そんな時代に「男の生き様」はないだろう。と思われるかも知れませんが、 近年においては「男の」を取った、単なる「生き様」として捉えるとしっくりくるのではないかと思われます。つまり、漢とは、性別を問わない「生き様」である、と。
漢なんてものには確かな指針はなく、自分の思った通り妥協無く信念を貫くことが第一です。 しかしまぁそんなことは誰にだって出来ます。ここまでは単なるわがままで通りますから。
大切なのは、その信念が以下のいずれかに合致しており、またそれに従って行動した結果人に多大な迷惑をかけたり、 傷付けるようなことになってはなりません。- 自分を磨くことを目的とする
- 自分を犠牲にしてでも何かを守り抜こうとするもの
- 何者にもとらわれない、「自分」を持とうとするもの
- 上記の3つに合致する信念を曲げないようにするもの
…とは言っても、迷惑をかけなければ何をやってもいいというわけでもありません。
漢とは本来ストイックであるべきもので、自己を磨くため日々精進していなければなりません。 自分に厳しく、他のものに優しいのが真の漢なのです。
そしてこれは絶対条件ではないでしょうが、漢と呼ばれる人間は概して皆寡黙です。 多くを語らず、自己主張というものをしません。「顔で笑って背中で泣いて」 「不言実行」などという言葉は、漢にぴったりです。例えば、私は孔子などは真の漢だったのではないだろうかと踏んでいます。 ん? 孔子って結構雄弁だったような…? 孔子の詳しい経歴などは知りませんが、孔子の一生は 「吾十有五而志于学。三十而立。四十而不惑。五十而知天命。六十而耳順。七十而従心所欲。不踰矩。」 という言葉で垣間見ることが出来ます。これは「我十五にして学に志し、三十にして自立し、 四十にして惑わず、五十にして天命を知り、六十にして人の言うことを素直に聞くことができるようになり、 七十にして、自分の欲望のまま行動しても道を踏み外すことがなくなった」という言葉です。
この言葉から孔子の人物像を想像してみると、漢そのものではありませんか。偉人が漢となりうるのか、漢が偉人となりうるのかは分かりませんが、 世の中の偉人は大抵漢だと思います。
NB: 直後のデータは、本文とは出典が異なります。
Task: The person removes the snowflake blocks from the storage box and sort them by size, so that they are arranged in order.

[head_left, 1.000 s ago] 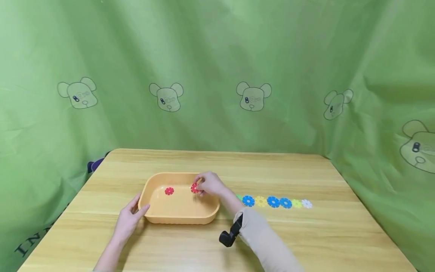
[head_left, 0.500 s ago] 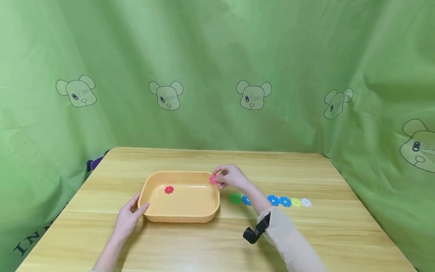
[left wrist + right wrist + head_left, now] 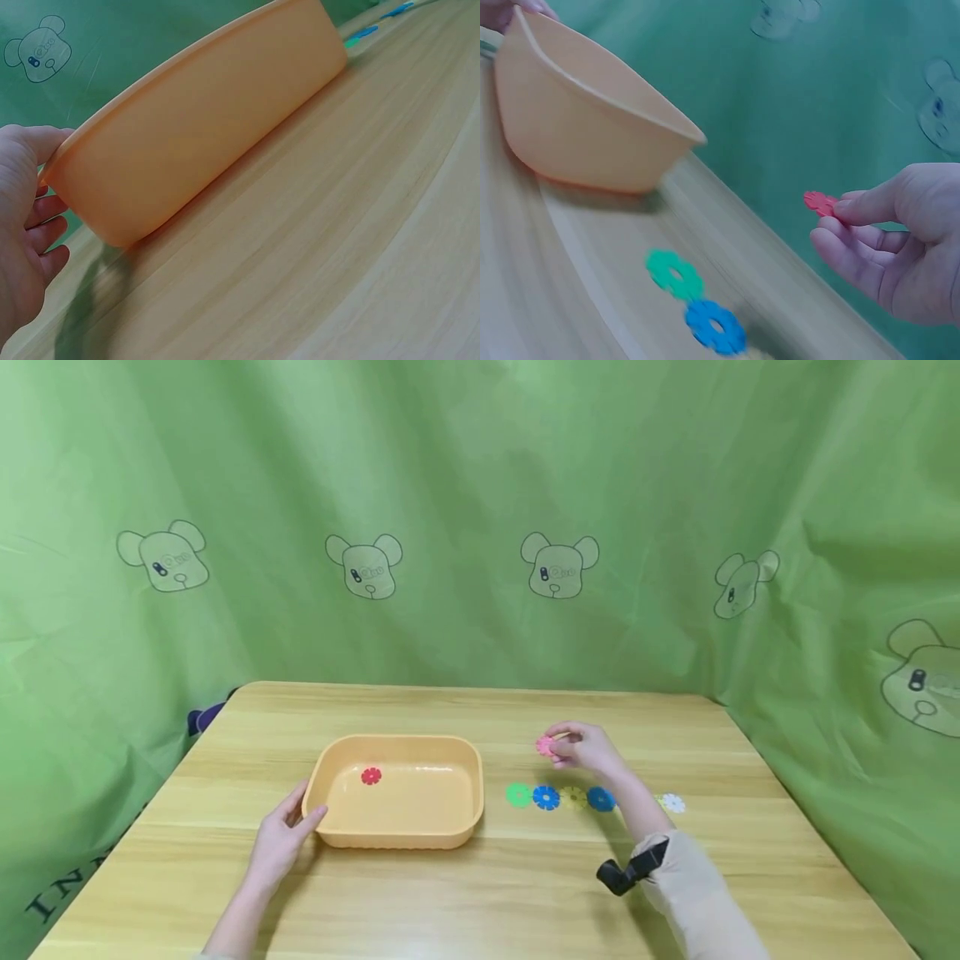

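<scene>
My left hand [image 3: 279,843] holds the left end of a light-orange plastic basin [image 3: 397,842], thumb over the rim and fingers against the outside wall. One red snowflake disc [image 3: 371,776] lies inside the basin. To the right of the basin and above the table, my right hand [image 3: 588,750] pinches a pinkish-red snowflake disc [image 3: 820,202] between thumb and fingers. Below that hand runs a row of flat discs: green [image 3: 519,795], blue [image 3: 546,797], yellow [image 3: 573,797], another blue [image 3: 601,799] and, at the far end, white [image 3: 673,803]. My right forearm covers part of the row.
A wood-grain table [image 3: 450,910] carries everything. Green curtain [image 3: 465,460] with printed bear heads hangs behind the table and along both sides. A purple object [image 3: 206,718] shows past the table's back left edge. My right wrist wears a black strap [image 3: 633,868].
My right hand has lifted the red disc out of the basin and carried it right, over its rim, to above the row. My left hand keeps its hold on the basin.
</scene>
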`<state>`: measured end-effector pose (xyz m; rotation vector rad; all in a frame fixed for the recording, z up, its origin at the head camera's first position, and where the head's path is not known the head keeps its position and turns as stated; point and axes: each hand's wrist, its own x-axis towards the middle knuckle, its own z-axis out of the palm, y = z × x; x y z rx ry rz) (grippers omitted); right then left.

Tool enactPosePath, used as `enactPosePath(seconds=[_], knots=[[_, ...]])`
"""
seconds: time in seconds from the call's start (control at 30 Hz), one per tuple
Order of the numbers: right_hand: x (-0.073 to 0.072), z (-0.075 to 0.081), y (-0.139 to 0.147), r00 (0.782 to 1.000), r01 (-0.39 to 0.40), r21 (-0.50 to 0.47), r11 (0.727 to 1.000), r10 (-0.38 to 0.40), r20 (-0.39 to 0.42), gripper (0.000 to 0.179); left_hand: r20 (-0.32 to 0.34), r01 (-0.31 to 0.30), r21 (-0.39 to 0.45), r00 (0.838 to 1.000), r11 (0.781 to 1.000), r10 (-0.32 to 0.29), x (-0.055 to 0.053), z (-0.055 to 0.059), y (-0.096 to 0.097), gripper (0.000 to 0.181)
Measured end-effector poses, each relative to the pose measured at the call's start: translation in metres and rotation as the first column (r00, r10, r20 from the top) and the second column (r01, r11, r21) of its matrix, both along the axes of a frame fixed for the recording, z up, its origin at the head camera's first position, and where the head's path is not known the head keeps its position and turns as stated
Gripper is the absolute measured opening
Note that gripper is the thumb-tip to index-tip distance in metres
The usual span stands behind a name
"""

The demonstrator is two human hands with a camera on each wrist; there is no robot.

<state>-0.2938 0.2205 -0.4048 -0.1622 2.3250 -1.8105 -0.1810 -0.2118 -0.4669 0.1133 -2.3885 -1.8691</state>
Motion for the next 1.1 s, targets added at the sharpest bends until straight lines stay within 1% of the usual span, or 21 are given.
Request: enactPosePath(seconds=[0.07,0.17,0.23,0.33,0.37,0.4,0.47,0.57,0.6,0.67,0.77,0.8,0.93,1.1], knots=[[-0.001,-0.001,0.012,0.999,0.035,-0.014,0.999,-0.035,0.007,0.039,-0.001,0.000,0.003,1.000,1.000,0.000,0.000,0.000,0.000,0.065],[-0.003,-0.006,0.032,0.998,0.058,-0.037,0.998,-0.058,0.004,0.039,-0.003,-0.001,0.003,1.000,1.000,0.001,0.000,0.000,-0.001,0.065],[-0.013,-0.023,0.053,0.999,0.026,-0.116,0.993,-0.029,-0.019,0.034,-0.002,-0.001,0.008,1.000,1.000,0.001,0.000,-0.001,-0.001,0.065],[-0.011,-0.028,0.075,1.000,0.013,-0.148,0.989,-0.016,-0.022,0.030,-0.001,0.000,0.016,1.000,1.000,0.000,0.000,-0.001,-0.001,0.065],[-0.012,-0.033,0.084,1.000,0.010,-0.174,0.985,-0.014,-0.022,0.027,0.000,-0.001,0.018,1.000,1.000,0.001,0.000,-0.001,-0.001,0.065],[-0.011,-0.033,0.090,0.999,0.023,-0.171,0.985,-0.026,-0.018,0.028,0.001,-0.002,0.020,1.000,1.000,0.002,0.000,-0.001,-0.001,0.065],[0.001,-0.021,0.094,0.996,0.089,-0.086,0.992,-0.089,0.006,0.033,-0.002,-0.005,0.021,1.000,1.000,0.005,-0.001,-0.001,-0.001,0.065],[0.007,-0.019,0.108,0.988,0.152,-0.043,0.987,-0.151,0.024,0.034,-0.010,-0.007,0.024,1.000,1.000,0.007,-0.001,-0.001,0.000,0.064],[0.011,-0.015,0.110,0.984,0.177,-0.016,0.984,-0.177,0.036,0.034,-0.014,-0.007,0.026,1.000,1.000,0.007,-0.001,0.000,0.000,0.064],[0.014,-0.014,0.119,0.980,0.193,-0.029,0.981,-0.192,0.053,0.028,-0.021,-0.009,0.024,1.000,1.000,0.010,-0.001,0.000,0.000,0.063],[0.019,-0.015,0.133,0.972,0.228,-0.089,0.970,-0.222,0.077,0.013,-0.029,-0.008,0.025,1.000,1.000,0.009,0.000,0.001,0.000,0.063],[0.020,-0.016,0.138,0.971,0.235,-0.106,0.966,-0.227,0.079,0.011,-0.033,-0.007,0.023,0.999,1.000,0.007,0.000,0.001,0.000,0.063],[0.024,-0.021,0.156,0.964,0.264,-0.154,0.952,-0.253,0.084,0.015,-0.041,-0.002,0.024,0.999,1.000,0.003,0.000,0.000,-0.001,0.063],[0.029,-0.030,0.174,0.955,0.291,-0.161,0.943,-0.277,0.103,0.013,-0.022,-0.005,0.017,1.000,1.000,0.005,0.000,-0.002,-0.001,0.064]])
例えばキリストも、 自分の信念を貫き人々のため献身的な活動を行ってきた(まぁそれが神の思し召しだとはいえ) 結果人々から崇められ、キリスト教の教祖となり得たのです。(まぁ、マホメットやシッタルダは少し違うかも知れませんが)
…ここで勘違いして欲しくないのは、宗教を作れば偉人や漢になれるというわけではないということです。 宗教とは人々を助け護る一つの手段であり、宗教は本来押し売りされるべきものではありません。
まぁキリスト教などは、昔々押し売りされていた時期があるようですが、あんなものは一部の豪族の隠れ蓑にされていただけで、 人々の助けとなっていたわけではなく、「強きを助け、弱きをくじく」ものだったのです。宗教とはそんなものであってはなりません。
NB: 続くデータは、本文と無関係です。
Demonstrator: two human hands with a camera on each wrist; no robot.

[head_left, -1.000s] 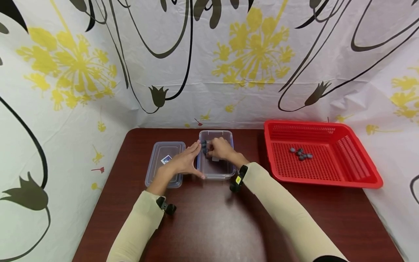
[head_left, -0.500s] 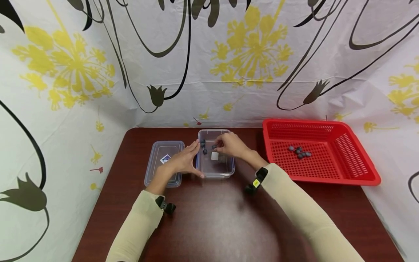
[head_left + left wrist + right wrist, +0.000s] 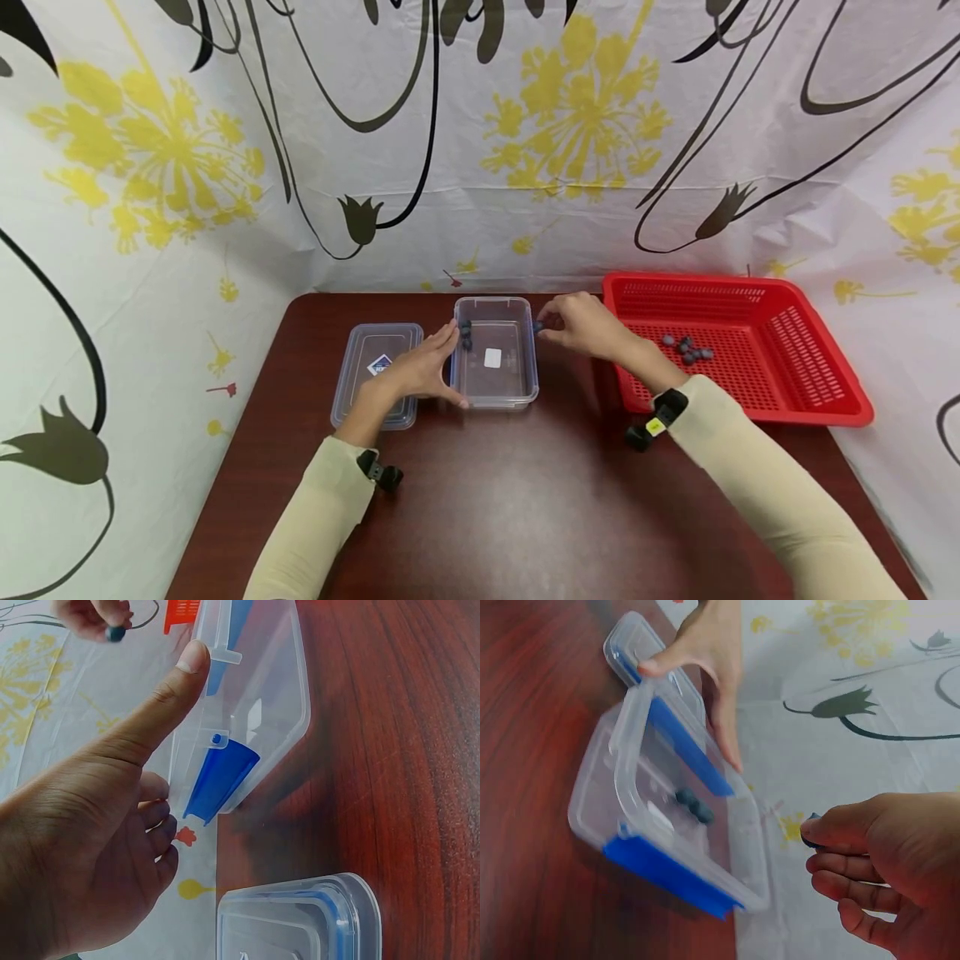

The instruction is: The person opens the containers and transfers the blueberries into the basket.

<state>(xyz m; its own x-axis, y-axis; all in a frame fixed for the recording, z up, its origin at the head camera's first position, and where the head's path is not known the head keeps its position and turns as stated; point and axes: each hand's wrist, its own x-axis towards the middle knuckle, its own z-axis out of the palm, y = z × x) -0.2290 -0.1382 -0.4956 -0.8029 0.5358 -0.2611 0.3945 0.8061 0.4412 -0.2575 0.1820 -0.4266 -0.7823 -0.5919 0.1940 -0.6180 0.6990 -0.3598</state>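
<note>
A clear plastic container (image 3: 487, 385) with blue side clips stands uncovered on the table, with a few blueberries (image 3: 467, 335) along its left inner wall. Fingers and thumb spread, my left hand (image 3: 416, 372) touches the left side of this container at the rim. My right hand (image 3: 588, 327) is just beyond the container's right edge, raised, and pinches one blueberry (image 3: 810, 831) between thumb and fingertips. In the left wrist view that same blueberry (image 3: 115, 634) shows dark below the fingertips. Further right, several more blueberries (image 3: 687, 351) lie in the red basket (image 3: 742, 412).
The container's clear lid (image 3: 356, 375), with a blue and white label, lies flat left of the container, partly under my left hand. A patterned sheet (image 3: 465, 242) hangs behind the dark wooden table (image 3: 480, 500).
My right hand has lifted out of the container with a blueberry and moved right, past its right rim. The left hand keeps its place at the container's side.
</note>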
その時代(詳しくは知りませんのでご自分で調べて下さい)の、キリスト教を押し売りされて苦しんでいた人々は、 「キリストなんてくそくらえ」と思っていたことでしょう。
今現在キリスト教が世界三大宗教の一つとなり得ているのは、ひとえにそれが、どんな形であれ人々の助けとなっているからです。…と、話がそれましたが、つまりは漢にも共通する信念なしに偉業をなすのは不可能に近いということです。 「近い」というのは、例えば西太后のように、悪い方面で活躍することも出来る、ということです。 この場合、漢とはお世辞にも言えませんが。
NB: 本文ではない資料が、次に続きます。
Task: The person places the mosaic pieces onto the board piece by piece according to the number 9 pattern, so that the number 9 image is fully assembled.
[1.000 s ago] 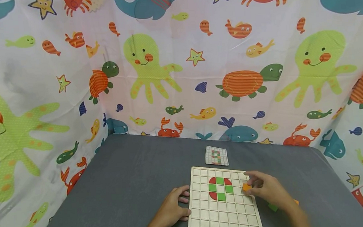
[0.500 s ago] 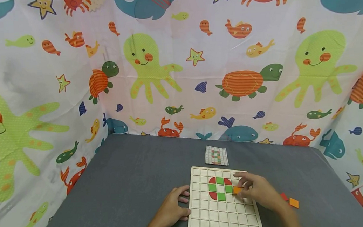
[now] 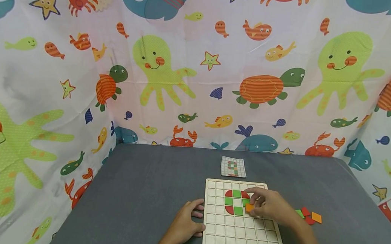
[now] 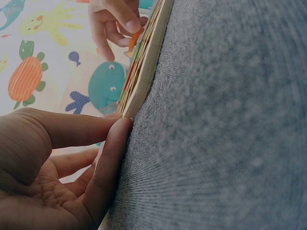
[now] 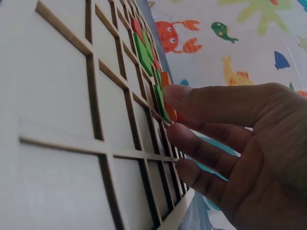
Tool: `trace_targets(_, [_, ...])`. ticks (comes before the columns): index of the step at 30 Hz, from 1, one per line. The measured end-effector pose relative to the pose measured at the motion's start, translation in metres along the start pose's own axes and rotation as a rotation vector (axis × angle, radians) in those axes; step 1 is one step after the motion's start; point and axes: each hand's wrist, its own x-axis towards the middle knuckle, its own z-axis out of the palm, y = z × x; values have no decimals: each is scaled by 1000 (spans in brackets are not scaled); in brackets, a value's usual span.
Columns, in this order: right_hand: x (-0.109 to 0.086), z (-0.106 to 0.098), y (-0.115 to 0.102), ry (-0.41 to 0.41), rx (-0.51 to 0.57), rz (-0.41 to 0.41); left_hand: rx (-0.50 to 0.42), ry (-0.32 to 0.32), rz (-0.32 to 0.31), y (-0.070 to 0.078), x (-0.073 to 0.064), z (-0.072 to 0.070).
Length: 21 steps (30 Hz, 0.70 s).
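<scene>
My right hand (image 3: 268,204) pinches an orange square tile (image 3: 249,208) between thumb and fingers. In the right wrist view the orange tile (image 5: 166,81) stands tilted beside a green tile (image 5: 161,103) on the board. The pale wooden grid board (image 3: 235,234) carries green squares and rounded red pieces set in a ring around one bare cell. The orange tile overlaps the ring's lower right corner. At the board's left edge rests my left hand (image 3: 185,221), thumb and fingertips touching the rim; the left wrist view shows these fingertips (image 4: 115,136) along the board's side (image 4: 144,86).
Behind the board lies a small card (image 3: 233,167) printed with a coloured grid pattern. To the right, past my right wrist, are loose tiles: an orange one (image 3: 316,218), red ones (image 3: 310,220) and a green one (image 3: 300,213). A sea-animal curtain (image 3: 199,84) surrounds the grey table (image 3: 146,201).
My right hand has carried the orange tile leftward over the board, from near its right edge to the ring's lower right. More loose tiles show at the right. The left hand has stayed put.
</scene>
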Motion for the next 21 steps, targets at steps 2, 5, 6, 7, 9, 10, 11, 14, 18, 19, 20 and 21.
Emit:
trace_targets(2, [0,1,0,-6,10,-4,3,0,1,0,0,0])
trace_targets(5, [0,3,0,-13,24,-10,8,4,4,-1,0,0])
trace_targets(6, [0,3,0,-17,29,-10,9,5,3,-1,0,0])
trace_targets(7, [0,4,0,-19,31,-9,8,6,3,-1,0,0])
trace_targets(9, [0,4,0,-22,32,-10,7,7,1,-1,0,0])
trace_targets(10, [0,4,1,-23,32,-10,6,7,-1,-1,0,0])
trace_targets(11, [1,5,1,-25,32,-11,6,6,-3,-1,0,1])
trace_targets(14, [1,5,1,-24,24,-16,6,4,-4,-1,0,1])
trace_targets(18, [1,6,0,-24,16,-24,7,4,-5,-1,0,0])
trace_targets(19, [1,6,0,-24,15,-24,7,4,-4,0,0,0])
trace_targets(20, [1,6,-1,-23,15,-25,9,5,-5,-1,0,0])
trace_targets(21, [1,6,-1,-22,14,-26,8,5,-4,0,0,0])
もう一つ、漢を目指していると、その本質を見抜けない人間は理解できずにその人の元を去っていくこととなるでしょう。 しかし悲しむことはありません。去っていく人は、その人にとって害しか生まない人間でしょう。 あるいは、その人の精進が足りないのかも知れません。
そうこうしている内に、必要のない人間は離れていき、 素晴らしい人間だけがその人の回りに集まることとなるのです。 孔子やらキリストやらの周りに素晴らしい人が溢れていたのもそういうことだと思います。 キリストなんかは裏切られてたりもしますが…と、宗教の勧誘みたいで嫌になってきたので話を元に戻します。 (ちなみに私は無神論者です。宗教と関わりがあるわけではありません。例として使わせて頂いただけです。)
現代、このような偉人が現れないのは、漢のような生き方が古くさいと思われ、モノがすべてで、 精神面での成長を望まなくなったからではないでしょうか?あなたは、今の自分が本当にやりたいこと、やるべきことを知っていますか?
そして、そのやりたいこと、やるべきことをやっていますか?あなたは、真の正義というものが何であるか分かっていますか?
そして、その正義を貫いていますか?
万人共通の正義などありはしないのです。自分で正義という概念を構築していかなければ、別の何かに流されていくだけです。それを見付け、実行するための一つの手段に漢という生き方があります。